As artificial intelligence becomes increasingly mainstreamed, AI-based smartphone apps — especially chatbots — have proliferated. But a recent report has found that the vast majority of these apps aren’t entirely private as they send user data to third parties.
These were the findings of cybersecurity company Home Security Heroes, which examined 159 apps in the Apple App Store and judged them for how much user data they were sending out. The company found that 75% of such apps overall share data with third parties. Depending on the app, the AI could be sharing information like a user’s browsing history, search history, system diagnostics, personal identifiers, location data, purchases, usage data and the actual content users put into these apps.
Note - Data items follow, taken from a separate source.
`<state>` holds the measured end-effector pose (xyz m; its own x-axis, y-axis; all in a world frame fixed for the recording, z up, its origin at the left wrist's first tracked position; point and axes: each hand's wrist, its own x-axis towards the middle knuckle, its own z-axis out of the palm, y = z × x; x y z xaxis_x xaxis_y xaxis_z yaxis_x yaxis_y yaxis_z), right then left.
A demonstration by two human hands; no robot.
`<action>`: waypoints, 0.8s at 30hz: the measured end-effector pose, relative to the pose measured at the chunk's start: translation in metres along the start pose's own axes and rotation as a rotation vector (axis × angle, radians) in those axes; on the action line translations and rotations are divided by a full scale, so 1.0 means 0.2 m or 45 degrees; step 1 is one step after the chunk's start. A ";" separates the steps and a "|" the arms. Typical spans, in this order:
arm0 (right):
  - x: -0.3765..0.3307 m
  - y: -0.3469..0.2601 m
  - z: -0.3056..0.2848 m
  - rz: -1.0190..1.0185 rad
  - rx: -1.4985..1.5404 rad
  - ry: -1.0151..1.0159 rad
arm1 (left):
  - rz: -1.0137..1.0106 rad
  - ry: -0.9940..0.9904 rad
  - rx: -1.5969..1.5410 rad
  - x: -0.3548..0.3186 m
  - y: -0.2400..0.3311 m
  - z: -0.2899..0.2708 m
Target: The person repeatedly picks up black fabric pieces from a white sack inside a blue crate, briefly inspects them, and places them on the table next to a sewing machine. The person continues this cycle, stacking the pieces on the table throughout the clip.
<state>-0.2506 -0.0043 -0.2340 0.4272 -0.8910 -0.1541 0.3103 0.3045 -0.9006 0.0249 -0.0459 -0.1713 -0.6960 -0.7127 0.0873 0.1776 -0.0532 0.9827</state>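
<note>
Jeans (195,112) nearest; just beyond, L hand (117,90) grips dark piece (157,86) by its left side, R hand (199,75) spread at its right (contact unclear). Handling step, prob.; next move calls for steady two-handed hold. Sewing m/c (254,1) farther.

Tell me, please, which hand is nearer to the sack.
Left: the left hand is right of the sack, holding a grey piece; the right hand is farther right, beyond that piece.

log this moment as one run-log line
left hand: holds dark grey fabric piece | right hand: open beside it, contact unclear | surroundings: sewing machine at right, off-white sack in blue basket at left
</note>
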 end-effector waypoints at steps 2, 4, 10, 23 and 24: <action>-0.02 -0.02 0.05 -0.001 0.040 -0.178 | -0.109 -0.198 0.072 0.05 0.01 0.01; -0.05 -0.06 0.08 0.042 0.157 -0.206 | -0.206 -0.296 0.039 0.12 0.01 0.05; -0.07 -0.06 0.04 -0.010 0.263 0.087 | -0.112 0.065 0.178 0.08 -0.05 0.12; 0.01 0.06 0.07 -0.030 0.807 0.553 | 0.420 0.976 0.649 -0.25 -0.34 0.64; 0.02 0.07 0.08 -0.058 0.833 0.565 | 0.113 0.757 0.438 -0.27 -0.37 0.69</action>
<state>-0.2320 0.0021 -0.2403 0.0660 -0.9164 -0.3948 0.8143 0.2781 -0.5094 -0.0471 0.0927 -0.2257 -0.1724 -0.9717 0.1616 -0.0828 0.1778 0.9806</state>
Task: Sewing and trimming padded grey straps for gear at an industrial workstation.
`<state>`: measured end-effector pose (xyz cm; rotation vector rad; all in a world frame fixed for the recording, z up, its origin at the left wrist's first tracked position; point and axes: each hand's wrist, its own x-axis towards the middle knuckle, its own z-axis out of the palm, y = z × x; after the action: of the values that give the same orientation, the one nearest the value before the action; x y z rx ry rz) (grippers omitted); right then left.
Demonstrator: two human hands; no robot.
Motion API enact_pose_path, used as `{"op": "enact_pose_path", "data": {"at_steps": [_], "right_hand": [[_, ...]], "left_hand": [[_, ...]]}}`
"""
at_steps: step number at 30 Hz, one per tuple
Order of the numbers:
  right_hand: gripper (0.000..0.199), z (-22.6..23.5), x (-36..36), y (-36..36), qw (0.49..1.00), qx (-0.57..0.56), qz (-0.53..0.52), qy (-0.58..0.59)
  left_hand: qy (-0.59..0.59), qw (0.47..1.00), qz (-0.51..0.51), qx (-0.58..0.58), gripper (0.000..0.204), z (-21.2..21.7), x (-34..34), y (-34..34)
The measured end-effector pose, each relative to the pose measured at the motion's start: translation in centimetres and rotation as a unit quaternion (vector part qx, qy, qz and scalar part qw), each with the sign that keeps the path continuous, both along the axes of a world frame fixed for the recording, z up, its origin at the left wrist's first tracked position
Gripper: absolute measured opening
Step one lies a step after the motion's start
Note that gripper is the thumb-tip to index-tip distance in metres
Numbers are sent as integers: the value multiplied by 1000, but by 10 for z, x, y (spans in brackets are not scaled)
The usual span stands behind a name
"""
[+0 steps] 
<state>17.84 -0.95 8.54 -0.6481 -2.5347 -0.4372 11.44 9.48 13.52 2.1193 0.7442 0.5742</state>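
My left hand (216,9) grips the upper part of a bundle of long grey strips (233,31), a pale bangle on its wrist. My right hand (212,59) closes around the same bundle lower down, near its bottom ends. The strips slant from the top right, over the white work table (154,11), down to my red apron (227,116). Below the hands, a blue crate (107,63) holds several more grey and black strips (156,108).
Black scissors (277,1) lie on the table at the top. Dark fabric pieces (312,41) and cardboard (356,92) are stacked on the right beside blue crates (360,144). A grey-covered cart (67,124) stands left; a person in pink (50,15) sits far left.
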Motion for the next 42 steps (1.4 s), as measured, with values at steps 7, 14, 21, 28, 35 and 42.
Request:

Learning app Socratic by Google was found to be the most intrusive AI app. Socratic shares 35.71% of users’ data with third parties. This includes data such as browsing history, contact info, identifiers, location and search history. Following that were the apps Duolingo, AI ARTA, Chat AI, DaVinci and K Health. The apps each share as much as 28.57% of their users’ data.
Many apps, in addition to sharing data with third parties, also monitor the data themselves, meaning their use is not entirely private. The study found that 64% of AI-based apps monitor user activity in order to bolster the company’s own marketing efforts. Brainly, a powerful math-solving application, leads this group by monitoring 42.86% of users’ personal data.
When it comes to app types, the most intrusive tends to be those connected with productivity, as 73% of AI apps in this category were found to track user data, followed by those for education, entertainment, graphics and design, photo and video, finance and, finally, health and fitness. The most valuable data for trackers appears to be, first, usage data, followed by identifiers, followed by contact information.
Researchers used Apple’s privacy labels on the App Store, which categorize the sorts of user data collected by apps into 14 categories, along with their respective purposes. Both “Third Party Advertising” and “Developer’s Advertising or Marketing” were examined in the research. To determine which apps share the most data with third parties, the “Third Party Advertising” section was analyzed, and each app was given a score out of 14 based on the number of categories it measured.
Similar to the “Developer’s Advertising or Marketing” section, the “Developer’s Advertising or Marketing” section was used to identify apps that collect the most user data for their own marketing purposes, with each app rated out of 14.